La Constitución como eje del debate
Para el abogado Bellorín, el punto de partida está en el artículo 5 de la Constitución venezolana. Allí, afirma, se define la dimensión más importante de la soberanía: la popular, base imprescindible de cualquier Estado democrático. Propone descomponer el texto constitucional en sus premisas esenciales para entender el alcance de la crisis institucional.

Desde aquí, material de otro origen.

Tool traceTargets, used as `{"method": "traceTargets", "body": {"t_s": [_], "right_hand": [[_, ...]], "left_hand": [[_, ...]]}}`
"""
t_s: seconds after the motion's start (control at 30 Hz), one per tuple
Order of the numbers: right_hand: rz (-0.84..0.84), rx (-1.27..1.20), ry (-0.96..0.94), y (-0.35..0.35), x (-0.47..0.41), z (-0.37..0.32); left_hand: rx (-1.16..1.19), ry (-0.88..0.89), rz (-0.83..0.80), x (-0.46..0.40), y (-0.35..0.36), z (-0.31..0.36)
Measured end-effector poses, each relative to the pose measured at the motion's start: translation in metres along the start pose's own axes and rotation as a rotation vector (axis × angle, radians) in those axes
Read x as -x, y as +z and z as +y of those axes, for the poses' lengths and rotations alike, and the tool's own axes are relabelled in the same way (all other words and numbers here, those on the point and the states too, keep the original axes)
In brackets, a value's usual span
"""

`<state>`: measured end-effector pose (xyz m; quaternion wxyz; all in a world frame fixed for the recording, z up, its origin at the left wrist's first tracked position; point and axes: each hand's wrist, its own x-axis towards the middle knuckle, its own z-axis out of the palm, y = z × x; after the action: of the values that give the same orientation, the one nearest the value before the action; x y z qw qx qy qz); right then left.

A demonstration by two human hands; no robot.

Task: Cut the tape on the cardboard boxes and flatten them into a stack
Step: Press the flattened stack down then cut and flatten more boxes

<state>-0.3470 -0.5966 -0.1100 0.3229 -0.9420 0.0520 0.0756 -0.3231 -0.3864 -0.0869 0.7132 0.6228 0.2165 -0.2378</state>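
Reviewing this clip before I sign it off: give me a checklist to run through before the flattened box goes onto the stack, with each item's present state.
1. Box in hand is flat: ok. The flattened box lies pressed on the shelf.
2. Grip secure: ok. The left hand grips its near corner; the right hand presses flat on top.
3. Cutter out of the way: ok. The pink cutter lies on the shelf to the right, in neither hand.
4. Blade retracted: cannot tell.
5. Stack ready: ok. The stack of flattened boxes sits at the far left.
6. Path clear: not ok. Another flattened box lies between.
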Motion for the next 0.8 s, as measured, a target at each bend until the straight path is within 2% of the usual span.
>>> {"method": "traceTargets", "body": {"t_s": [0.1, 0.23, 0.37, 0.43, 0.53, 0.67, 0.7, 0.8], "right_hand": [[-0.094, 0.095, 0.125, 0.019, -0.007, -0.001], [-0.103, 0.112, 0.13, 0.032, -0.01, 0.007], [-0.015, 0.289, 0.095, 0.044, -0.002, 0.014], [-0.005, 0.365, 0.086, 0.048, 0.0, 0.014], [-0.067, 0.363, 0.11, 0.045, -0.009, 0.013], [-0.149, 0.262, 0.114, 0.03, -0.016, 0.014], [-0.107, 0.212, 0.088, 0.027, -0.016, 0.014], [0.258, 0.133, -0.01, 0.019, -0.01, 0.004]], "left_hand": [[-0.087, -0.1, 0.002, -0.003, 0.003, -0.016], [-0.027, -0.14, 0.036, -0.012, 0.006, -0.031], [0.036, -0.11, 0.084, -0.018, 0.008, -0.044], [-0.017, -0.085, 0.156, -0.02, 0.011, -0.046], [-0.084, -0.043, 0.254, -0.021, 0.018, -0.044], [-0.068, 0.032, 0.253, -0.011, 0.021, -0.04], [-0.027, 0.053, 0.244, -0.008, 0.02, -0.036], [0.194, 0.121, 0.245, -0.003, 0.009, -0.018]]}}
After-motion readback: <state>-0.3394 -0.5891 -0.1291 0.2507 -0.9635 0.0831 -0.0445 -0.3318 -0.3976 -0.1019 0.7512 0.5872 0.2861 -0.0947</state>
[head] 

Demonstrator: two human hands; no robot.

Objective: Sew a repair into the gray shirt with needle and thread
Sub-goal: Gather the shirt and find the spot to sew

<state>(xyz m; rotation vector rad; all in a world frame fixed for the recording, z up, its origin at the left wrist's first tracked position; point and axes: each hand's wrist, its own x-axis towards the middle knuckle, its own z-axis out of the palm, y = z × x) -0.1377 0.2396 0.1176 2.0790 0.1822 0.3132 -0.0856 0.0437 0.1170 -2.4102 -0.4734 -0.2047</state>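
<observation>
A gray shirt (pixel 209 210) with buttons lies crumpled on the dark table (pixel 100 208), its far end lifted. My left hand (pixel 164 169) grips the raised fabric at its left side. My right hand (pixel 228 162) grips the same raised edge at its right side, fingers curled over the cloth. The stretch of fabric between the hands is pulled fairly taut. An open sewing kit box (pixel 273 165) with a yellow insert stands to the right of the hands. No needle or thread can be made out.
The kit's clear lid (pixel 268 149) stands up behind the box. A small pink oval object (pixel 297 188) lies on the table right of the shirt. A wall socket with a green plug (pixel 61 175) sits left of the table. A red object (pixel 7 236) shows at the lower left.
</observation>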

Menciona las seis premisas que contiene el artículo 5: los órganos del Estado emanan de la soberanía popular; la soberanía reside intransferiblemente en el Pueblo; la soberanía se puede ejercer solo de dos formas, una directa y otra indirecta; el pueblo ejerce la soberanía directamente en la forma prevista en la Constitución y en la Ley; el pueblo ejerce la soberanía indirectamente mediante el sufragio; y los órganos del Estado están sometidos a la soberanía popular.
La tesis de “Corporación Criminal”
Bellorín, coronel retirado del Ejército, licenciado en Ciencias y Artes Militares, abogado con doctorado en Derecho Constitucional, sostiene que sus argumentos «podrán ser silenciados, pero jamás confrontados desde la racionalidad». Invoca el principio jurídico clásico: «lo accesorio sigue la suerte de lo principal».
Desde esa lógica, afirma que si Nicolás Maduro es considerado usurpador de la Presidencia desde el 10 de enero de 2025, todos los actos derivados de esa autoridad carecerían de legitimidad. En esa categoría incluye nombramientos, decisiones administrativas y la designación de la vicepresidencia, cargo que en Venezuela no surge del voto directo sino de la voluntad del presidente.
Subraya que ese desconocimiento también fue ratificado por el nuevo gobierno de Donald Trump en enero de 2025 tras tomar posesión del cargo. «Siendo ilegítimo el depuesto Nicolás Maduro y acusado por EEUU de ser el líder de una corporación criminal, por simple silogismo básico y deducción racional, son ilegítimos todos los órganos del poder público que avalaron aquel fraude electoral, así como los funcionarios designados por ese presidente ilegítimo», sostiene.
Límites a la excepción
Bellorín también cuestiona las interpretaciones que, a su juicio, analizan de manera aislada los artículos 233 y 334 de la Constitución, referidos a las ausencias absolutas o temporales de un presidente en ejercicio. Para él, esas normas solo pueden aplicarse a un mandatario legítimo, no a un usurpador.
El error, insiste, consiste en intentar revestir de juridicidad un fraude continuado. «Ser sinceros y precisos en el diagnóstico jurídico ayudará a buscar la solución política más acertada para retomar el sendero constitucional», advierte.